=== Begin Enclosure ===
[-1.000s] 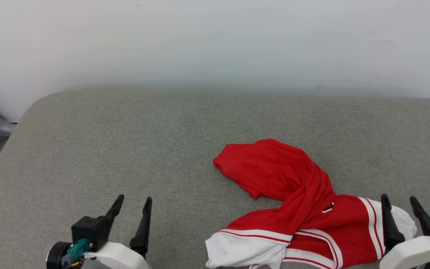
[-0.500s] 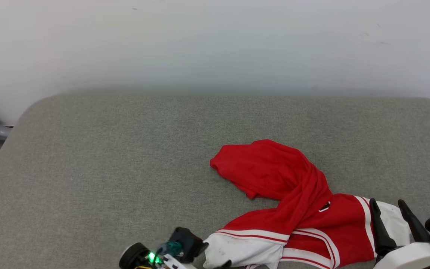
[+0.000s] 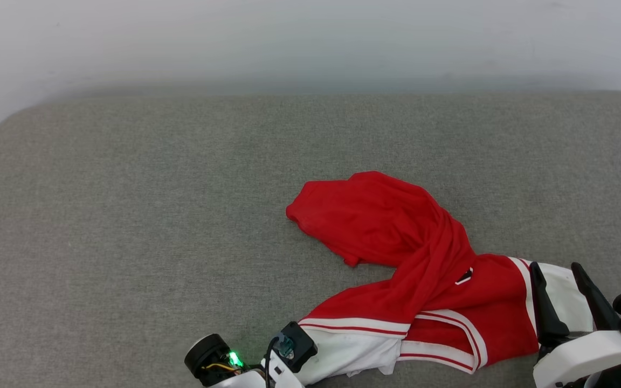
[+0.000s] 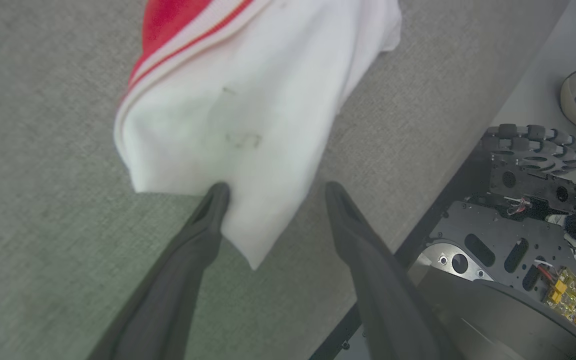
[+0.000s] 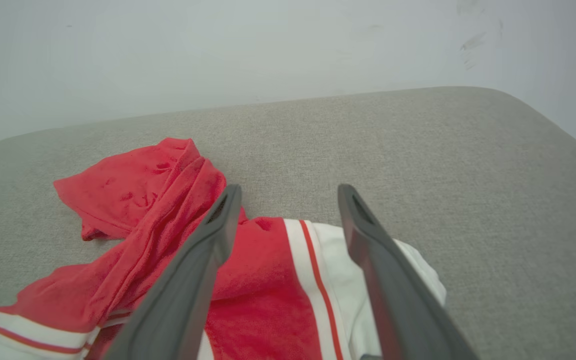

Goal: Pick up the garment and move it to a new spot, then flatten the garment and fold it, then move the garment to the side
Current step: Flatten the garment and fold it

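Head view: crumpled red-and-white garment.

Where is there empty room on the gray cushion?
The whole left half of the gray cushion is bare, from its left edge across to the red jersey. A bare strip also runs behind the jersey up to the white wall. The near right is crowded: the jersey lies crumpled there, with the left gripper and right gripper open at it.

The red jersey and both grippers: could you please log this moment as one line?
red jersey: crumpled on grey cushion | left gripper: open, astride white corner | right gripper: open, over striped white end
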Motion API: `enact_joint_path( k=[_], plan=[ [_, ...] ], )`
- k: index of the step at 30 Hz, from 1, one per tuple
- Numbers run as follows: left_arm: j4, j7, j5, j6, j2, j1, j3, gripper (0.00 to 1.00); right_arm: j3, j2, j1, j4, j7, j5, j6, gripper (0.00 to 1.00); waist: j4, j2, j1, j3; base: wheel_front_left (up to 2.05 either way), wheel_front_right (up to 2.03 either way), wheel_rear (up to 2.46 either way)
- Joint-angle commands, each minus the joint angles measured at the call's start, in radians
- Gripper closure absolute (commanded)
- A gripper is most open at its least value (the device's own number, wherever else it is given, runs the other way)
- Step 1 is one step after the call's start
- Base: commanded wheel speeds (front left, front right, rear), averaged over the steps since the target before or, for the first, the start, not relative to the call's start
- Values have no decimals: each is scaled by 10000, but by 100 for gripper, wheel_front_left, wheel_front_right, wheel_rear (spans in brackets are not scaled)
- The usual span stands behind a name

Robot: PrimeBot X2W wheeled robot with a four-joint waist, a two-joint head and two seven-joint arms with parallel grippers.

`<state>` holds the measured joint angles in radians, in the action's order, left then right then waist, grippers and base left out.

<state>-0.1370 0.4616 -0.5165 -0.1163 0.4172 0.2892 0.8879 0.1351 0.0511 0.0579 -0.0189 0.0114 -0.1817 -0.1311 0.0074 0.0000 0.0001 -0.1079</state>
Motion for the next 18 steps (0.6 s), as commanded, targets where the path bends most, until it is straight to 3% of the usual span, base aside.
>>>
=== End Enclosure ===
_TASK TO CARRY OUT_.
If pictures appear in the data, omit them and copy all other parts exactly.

_EXERCISE OUTPUT_.
[-1.000s] 
[-0.500s] 
[+0.000s] 
[+0.000s] 
[+0.000s] 

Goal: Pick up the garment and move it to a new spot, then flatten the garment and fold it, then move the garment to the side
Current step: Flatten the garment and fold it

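Head view: crumpled red-and-white garment.

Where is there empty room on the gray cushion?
The whole left half of the gray cushion is bare, from its left edge across to the red jersey. A bare strip also runs behind the jersey up to the white wall. The near right is crowded: the jersey lies crumpled there, with the left gripper and right gripper open at it.

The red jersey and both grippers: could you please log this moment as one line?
red jersey: crumpled on grey cushion | left gripper: open, astride white corner | right gripper: open, over striped white end
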Motion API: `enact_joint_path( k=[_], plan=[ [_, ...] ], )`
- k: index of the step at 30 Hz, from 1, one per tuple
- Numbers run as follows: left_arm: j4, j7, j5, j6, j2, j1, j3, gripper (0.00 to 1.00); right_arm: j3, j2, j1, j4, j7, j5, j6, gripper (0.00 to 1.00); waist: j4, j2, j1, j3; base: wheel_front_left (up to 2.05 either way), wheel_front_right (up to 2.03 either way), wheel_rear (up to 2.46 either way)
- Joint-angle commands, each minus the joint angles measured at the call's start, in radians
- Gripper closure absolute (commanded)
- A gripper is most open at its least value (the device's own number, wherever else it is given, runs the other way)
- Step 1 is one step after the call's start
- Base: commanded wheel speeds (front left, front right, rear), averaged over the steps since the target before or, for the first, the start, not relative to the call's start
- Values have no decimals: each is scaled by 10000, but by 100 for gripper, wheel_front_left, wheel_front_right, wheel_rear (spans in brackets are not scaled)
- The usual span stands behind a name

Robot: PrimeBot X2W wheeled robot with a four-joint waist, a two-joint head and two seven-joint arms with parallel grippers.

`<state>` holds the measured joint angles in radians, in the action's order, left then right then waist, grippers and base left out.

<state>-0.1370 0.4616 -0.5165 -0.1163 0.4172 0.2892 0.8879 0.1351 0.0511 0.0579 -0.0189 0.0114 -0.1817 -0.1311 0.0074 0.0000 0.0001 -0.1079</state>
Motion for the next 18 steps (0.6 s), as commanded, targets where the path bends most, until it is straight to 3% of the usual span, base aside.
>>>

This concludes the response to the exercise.